A partir de 1754, Pombal leva a cabo uma política de criação de companhias privilegiadas, com a finalidade de reativar comércio com China e Índia, principalmente. Mas é apenas mais um surto, uma vez que o Governo está confortável com os benefícios das minas e da exportação de vinho do Porto.
(Methuen causou, conforme Jorge de Macedo, uma competição interna de produção de vinho em Portugal. Os proprietários do Alto-Douro (vinho do Porto), sentem-se ameaçados e, com a chegada destes ao poder, Pombal forma a Companhia do “Alto-Douro”).
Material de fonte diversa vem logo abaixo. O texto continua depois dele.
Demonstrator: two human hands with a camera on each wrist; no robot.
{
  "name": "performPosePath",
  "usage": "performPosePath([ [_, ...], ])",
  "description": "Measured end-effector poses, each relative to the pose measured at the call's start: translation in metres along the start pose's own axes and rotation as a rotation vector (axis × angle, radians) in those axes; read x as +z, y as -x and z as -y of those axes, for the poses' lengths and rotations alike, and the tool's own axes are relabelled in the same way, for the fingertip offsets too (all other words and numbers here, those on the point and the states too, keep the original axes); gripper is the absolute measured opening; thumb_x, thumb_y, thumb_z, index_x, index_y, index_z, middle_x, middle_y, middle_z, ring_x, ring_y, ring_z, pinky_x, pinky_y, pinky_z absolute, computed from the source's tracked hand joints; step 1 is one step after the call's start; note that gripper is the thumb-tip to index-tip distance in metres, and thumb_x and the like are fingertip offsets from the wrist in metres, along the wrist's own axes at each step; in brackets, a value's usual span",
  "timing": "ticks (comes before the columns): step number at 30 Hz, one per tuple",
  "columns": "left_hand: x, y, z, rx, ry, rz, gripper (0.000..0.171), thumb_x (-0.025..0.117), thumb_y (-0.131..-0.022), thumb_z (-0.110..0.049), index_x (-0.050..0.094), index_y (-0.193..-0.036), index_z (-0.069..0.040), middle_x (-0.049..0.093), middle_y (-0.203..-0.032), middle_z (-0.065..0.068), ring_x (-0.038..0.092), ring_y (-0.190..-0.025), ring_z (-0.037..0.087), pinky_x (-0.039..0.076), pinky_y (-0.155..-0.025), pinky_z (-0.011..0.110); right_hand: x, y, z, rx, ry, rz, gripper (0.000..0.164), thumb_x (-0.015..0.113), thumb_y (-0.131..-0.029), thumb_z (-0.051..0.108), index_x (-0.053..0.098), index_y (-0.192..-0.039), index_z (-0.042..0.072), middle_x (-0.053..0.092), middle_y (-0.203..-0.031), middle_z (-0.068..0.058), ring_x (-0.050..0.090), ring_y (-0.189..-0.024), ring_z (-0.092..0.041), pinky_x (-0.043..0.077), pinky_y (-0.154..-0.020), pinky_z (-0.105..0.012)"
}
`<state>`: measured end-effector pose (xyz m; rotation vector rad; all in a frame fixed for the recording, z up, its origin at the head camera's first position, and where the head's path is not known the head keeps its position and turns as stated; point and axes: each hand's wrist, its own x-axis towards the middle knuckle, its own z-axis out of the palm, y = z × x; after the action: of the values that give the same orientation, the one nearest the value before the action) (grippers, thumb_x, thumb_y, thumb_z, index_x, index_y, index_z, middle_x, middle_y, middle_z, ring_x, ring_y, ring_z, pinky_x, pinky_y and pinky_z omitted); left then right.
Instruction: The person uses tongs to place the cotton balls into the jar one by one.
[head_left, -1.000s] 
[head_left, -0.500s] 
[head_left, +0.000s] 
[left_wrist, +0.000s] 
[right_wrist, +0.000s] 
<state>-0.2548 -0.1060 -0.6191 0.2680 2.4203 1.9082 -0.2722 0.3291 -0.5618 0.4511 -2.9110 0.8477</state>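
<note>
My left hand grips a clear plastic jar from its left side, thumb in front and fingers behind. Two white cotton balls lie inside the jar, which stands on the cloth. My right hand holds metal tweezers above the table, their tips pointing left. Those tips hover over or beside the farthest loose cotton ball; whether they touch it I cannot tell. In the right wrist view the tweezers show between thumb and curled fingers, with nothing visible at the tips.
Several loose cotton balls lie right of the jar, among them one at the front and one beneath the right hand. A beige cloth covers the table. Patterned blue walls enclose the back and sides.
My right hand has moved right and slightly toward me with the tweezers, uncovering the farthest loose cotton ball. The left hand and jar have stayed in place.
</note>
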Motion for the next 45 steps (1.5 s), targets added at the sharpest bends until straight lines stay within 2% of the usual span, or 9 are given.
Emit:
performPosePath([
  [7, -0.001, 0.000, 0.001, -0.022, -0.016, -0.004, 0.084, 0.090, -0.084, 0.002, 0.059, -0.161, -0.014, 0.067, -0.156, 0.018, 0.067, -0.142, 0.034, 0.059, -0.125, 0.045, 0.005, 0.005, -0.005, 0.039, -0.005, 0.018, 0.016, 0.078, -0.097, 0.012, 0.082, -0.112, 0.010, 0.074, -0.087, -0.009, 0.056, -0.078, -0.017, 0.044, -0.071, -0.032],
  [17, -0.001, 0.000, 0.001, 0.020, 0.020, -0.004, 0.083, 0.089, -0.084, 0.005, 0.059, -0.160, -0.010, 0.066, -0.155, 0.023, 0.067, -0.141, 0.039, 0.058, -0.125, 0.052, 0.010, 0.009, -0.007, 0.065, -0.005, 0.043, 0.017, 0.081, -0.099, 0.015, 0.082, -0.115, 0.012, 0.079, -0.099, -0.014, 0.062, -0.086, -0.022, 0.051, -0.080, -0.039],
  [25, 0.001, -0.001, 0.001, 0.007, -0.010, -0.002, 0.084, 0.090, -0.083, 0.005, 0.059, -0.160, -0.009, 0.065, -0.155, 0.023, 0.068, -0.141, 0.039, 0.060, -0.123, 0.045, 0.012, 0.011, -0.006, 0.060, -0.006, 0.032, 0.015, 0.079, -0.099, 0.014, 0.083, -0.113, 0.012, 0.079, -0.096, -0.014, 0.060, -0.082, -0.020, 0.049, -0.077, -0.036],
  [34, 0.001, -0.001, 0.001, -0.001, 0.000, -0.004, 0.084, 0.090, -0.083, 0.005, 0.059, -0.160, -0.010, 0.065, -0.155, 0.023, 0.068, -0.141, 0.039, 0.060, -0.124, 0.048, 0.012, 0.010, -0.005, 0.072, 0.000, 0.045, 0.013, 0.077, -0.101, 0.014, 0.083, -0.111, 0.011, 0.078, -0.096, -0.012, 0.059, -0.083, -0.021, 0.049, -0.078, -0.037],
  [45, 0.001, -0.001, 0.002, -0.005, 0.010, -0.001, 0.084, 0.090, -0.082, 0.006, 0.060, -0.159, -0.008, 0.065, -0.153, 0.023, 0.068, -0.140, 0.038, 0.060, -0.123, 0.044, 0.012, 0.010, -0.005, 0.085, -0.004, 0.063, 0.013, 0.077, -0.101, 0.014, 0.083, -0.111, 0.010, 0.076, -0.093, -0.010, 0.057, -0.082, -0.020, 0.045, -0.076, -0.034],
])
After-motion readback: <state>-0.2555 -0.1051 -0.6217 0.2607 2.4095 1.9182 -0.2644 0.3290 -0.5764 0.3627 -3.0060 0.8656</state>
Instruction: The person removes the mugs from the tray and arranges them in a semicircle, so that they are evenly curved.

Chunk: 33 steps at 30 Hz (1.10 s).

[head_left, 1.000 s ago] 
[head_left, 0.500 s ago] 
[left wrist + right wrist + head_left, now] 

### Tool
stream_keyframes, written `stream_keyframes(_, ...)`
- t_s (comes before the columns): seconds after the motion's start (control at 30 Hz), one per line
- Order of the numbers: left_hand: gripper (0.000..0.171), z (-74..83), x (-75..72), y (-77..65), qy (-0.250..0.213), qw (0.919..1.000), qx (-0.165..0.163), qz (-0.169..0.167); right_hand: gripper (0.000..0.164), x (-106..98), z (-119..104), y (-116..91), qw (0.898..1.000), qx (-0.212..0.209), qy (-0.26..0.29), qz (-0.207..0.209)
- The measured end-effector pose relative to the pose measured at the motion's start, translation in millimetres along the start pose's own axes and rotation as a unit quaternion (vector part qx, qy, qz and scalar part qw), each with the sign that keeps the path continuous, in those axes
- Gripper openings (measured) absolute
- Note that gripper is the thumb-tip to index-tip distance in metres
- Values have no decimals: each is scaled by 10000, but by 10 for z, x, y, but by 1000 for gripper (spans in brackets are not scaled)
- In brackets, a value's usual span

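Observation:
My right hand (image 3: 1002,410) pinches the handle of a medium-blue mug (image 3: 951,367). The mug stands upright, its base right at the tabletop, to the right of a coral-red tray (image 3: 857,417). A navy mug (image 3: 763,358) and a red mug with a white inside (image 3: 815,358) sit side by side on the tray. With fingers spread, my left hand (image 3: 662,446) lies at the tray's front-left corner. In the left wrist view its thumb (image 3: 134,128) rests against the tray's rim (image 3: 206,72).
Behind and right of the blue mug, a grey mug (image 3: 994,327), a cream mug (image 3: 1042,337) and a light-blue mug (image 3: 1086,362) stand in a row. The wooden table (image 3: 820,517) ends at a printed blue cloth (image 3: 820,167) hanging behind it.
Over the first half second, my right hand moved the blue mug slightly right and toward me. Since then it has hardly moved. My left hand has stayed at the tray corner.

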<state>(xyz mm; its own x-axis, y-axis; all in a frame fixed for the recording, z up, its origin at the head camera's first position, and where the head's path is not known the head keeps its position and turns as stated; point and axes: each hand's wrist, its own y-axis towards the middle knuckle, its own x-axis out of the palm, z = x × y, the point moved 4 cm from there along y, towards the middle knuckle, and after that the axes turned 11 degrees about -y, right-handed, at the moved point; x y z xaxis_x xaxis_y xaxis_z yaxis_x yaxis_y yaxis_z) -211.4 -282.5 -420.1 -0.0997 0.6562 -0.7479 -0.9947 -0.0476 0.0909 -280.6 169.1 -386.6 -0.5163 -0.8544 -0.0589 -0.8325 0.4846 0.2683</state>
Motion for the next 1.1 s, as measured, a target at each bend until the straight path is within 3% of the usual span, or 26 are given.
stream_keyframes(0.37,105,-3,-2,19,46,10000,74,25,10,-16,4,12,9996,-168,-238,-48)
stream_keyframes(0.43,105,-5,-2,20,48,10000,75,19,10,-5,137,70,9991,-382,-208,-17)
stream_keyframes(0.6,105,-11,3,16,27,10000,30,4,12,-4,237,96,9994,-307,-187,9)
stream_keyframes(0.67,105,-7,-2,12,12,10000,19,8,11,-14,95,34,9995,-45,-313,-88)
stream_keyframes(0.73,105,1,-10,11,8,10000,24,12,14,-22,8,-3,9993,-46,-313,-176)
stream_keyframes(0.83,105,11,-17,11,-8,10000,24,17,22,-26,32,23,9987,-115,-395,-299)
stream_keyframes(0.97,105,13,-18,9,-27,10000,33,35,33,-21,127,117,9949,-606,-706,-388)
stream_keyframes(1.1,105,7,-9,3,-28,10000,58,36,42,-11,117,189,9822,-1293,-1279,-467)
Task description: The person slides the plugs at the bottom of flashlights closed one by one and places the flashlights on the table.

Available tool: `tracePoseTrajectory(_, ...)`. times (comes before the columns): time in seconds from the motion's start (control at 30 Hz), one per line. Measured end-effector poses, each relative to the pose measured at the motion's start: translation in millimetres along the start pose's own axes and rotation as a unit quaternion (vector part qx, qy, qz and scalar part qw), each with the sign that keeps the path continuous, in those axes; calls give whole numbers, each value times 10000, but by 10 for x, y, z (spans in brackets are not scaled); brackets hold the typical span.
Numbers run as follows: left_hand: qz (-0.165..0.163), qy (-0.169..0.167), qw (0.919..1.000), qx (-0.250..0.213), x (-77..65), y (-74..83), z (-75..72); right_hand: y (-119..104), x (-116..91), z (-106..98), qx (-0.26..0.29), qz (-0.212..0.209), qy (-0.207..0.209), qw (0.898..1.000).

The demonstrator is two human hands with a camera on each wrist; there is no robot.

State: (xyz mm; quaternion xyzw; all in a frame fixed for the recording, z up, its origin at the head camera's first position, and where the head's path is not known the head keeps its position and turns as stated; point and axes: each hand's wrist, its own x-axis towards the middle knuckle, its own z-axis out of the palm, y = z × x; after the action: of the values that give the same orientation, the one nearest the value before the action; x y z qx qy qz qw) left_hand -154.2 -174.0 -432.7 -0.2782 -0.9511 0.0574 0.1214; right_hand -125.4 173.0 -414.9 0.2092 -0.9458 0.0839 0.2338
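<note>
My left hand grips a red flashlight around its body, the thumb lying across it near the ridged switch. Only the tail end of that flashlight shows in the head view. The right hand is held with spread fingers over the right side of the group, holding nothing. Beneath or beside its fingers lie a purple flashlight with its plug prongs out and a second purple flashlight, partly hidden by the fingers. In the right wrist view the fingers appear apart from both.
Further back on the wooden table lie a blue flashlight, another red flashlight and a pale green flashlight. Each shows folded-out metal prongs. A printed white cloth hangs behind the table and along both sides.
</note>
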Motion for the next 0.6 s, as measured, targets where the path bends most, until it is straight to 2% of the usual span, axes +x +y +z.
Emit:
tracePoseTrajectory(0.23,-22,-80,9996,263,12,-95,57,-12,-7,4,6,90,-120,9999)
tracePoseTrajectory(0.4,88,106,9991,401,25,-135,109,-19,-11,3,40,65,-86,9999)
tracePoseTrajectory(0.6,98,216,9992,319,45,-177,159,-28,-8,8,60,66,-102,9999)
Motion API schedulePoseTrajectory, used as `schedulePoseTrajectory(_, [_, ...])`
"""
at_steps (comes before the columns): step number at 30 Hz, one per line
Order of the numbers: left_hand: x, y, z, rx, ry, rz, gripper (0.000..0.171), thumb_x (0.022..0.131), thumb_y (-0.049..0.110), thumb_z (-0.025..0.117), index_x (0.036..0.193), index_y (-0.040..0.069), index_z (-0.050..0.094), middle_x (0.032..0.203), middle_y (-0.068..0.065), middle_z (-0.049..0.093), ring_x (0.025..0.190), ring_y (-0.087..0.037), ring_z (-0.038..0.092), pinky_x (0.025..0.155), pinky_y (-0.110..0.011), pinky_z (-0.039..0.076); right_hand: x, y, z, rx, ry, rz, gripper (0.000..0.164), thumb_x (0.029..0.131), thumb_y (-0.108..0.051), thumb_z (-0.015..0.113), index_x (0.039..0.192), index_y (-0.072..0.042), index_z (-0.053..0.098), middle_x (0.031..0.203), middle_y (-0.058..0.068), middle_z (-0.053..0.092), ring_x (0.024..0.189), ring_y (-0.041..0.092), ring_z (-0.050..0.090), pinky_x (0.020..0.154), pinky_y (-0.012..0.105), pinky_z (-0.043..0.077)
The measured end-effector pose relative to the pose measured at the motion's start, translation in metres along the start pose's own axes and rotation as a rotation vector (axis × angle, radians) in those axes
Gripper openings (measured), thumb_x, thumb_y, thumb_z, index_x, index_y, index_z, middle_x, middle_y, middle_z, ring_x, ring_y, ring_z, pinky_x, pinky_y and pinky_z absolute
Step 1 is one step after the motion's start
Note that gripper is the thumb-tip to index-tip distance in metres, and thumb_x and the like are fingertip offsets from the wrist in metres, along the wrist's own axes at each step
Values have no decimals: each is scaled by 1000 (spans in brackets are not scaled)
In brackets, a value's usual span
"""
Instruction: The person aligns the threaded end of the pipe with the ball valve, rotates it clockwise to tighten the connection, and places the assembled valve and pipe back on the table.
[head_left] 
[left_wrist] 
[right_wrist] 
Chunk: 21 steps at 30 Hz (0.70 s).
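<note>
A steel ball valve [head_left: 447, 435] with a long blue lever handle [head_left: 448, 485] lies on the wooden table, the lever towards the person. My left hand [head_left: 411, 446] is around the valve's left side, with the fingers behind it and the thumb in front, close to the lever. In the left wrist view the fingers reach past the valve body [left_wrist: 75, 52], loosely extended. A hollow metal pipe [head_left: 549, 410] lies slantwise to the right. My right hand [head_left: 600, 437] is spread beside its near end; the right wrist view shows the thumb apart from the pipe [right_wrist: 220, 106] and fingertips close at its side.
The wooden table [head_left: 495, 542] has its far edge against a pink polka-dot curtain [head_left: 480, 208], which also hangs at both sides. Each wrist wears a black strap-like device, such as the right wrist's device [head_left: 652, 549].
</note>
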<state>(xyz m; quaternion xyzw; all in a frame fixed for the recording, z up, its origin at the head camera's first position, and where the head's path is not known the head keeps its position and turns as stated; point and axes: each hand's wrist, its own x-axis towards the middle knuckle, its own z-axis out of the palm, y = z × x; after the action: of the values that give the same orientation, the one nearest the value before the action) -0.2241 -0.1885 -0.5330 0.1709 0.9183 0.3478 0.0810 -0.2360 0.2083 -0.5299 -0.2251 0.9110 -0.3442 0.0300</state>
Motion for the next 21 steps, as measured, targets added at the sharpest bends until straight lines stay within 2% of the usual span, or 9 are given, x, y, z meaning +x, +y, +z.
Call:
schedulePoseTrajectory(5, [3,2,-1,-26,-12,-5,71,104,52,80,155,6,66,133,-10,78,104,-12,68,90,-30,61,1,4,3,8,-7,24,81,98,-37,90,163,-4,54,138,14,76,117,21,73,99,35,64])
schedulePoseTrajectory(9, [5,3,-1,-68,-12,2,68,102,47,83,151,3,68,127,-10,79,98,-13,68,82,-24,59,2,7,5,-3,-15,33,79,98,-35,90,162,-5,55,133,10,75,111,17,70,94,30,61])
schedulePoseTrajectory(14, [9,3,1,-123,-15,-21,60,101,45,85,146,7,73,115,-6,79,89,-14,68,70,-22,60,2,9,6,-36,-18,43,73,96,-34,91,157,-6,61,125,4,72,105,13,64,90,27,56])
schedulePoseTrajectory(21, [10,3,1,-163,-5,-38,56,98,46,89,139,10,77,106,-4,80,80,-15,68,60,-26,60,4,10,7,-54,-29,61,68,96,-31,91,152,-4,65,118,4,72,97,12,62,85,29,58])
Em 1765, nova crise comercial. Diminuição do ouro, dos lucros da Companhia do Pará e Maranhão. A partir de 1770, tentar-se-á uma nova fase manufatureira, fase deste governo de Pombal totalmente diferente do primeiro (que era de caráter mercantil). Época da guerra de independência dos EUA, aumenta inesperadamente o comércio português com as Índias Orientais, impulsionado pelo arroz e algodão do Brasil e manufaturas da metrópole. O ouro brasileiro, agora escasso, já tinha alimentado suficiente a Inglaterra e, mesmo diante da proibição de metais preciosos, ainda havia a transferência via contrabando. A França, ao contrário, esforça-se no sentido de obter prata da Espanha, diferentemente da Inglaterra (que se concentra no ouro português). Donde, esta diferença crucial da história monetária no fim do séc XVIII e início do XIX: Banco da França, a prata. Banco da Inglaterra, o ouro.